Alice smiled to herself.

“C’mon, baby, let’s go show them how Auditors settle accounts,” she said cheerfully, Xia falling in next to her. “It’s the least we can do, isn’t it, Xia? After all, we owe them something for their trouble.”

26

“Oh, come on,” Emily said, patting the soaked mattress next to her. “Sit down with me. We never really got a chance to talk.”

“Right, because your new friends attacked the house we were in,” Alex said, trying to find a happy medium between averting his eyes and keeping his eyes on her so she didn’t kill him. “So, um, what happened to your clothes?”

“I came up the drain pipe,” Emily said, as if that were a completely normal thing to say. “I couldn’t exactly bring my overnight bag.”

“I guess that makes sense,” Alex said grudgingly. “I’m going to check on Katya. Could you put something on while I do that? Because otherwise I’m not going to be able to listen to a word that you say.”

Emily grumbled but after he left the room, he heard cupboards banging and thumping, so he figured that was as good as he was going to get, and hurried over to see if Katya was alive. He couldn’t find her pulse, and started to panic, but then he realized that she was still breathing, and wrote it off to lack of basic first aid aptitude on his part. She had a nasty knock on the back of her head that was welling blood, and she was soaked and ice-cold, but she looked okay to him. Alex propped her up against the junction of the wall and a nearby doorframe, where she would be at least partially out of the water that was gradually covering the floor. Then he went back to face Emily. She was still sitting on the empty trundle bed, but now she was wearing the top half of a set of surgical scrubs, so huge that it hung down almost to her knees and really didn’t do much to cover her shoulders and chest.
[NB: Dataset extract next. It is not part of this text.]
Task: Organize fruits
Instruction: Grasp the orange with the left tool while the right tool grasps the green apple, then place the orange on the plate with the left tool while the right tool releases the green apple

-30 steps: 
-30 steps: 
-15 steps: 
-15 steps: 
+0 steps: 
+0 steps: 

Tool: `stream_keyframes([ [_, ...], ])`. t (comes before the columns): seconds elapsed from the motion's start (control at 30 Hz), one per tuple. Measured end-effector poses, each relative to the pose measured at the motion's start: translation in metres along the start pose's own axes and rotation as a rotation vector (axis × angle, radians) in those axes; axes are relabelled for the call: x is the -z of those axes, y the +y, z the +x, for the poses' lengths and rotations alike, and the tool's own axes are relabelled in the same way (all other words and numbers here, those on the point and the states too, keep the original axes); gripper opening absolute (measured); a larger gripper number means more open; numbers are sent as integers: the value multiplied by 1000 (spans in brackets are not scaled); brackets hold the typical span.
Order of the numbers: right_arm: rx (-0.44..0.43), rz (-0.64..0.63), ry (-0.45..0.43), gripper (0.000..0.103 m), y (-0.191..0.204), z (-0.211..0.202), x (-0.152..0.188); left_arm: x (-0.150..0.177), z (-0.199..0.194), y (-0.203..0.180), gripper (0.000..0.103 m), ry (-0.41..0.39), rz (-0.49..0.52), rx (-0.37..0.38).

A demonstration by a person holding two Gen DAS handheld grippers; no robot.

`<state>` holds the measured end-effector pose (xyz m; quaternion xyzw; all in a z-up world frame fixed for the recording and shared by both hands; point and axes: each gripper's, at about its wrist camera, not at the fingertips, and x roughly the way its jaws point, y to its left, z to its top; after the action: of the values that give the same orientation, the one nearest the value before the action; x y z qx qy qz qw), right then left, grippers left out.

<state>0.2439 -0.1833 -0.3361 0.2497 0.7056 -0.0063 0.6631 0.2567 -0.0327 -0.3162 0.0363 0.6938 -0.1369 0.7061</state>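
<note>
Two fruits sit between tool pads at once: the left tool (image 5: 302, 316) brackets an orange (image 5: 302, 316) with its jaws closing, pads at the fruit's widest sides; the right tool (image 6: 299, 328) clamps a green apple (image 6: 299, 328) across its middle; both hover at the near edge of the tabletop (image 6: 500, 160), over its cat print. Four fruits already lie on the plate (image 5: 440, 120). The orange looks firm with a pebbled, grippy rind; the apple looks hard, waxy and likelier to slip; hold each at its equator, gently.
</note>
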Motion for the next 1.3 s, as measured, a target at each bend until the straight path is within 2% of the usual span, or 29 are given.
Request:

“Best I could find,” she said sweetly. “Now come sit down and talk to me.”

The mattress of the trundle bed squelched when he sat down on it. He tried to sit down a safe distance away, but she shifted over to sit next to him, the wheels on the mount squeaking with her movement. The water that seeped through his jeans was frigid.

“I wanted to tell you about it,” she said frankly. “But Therese said I had to keep it quiet. I’m sorry about that part. It must have been a hell of a surprise.”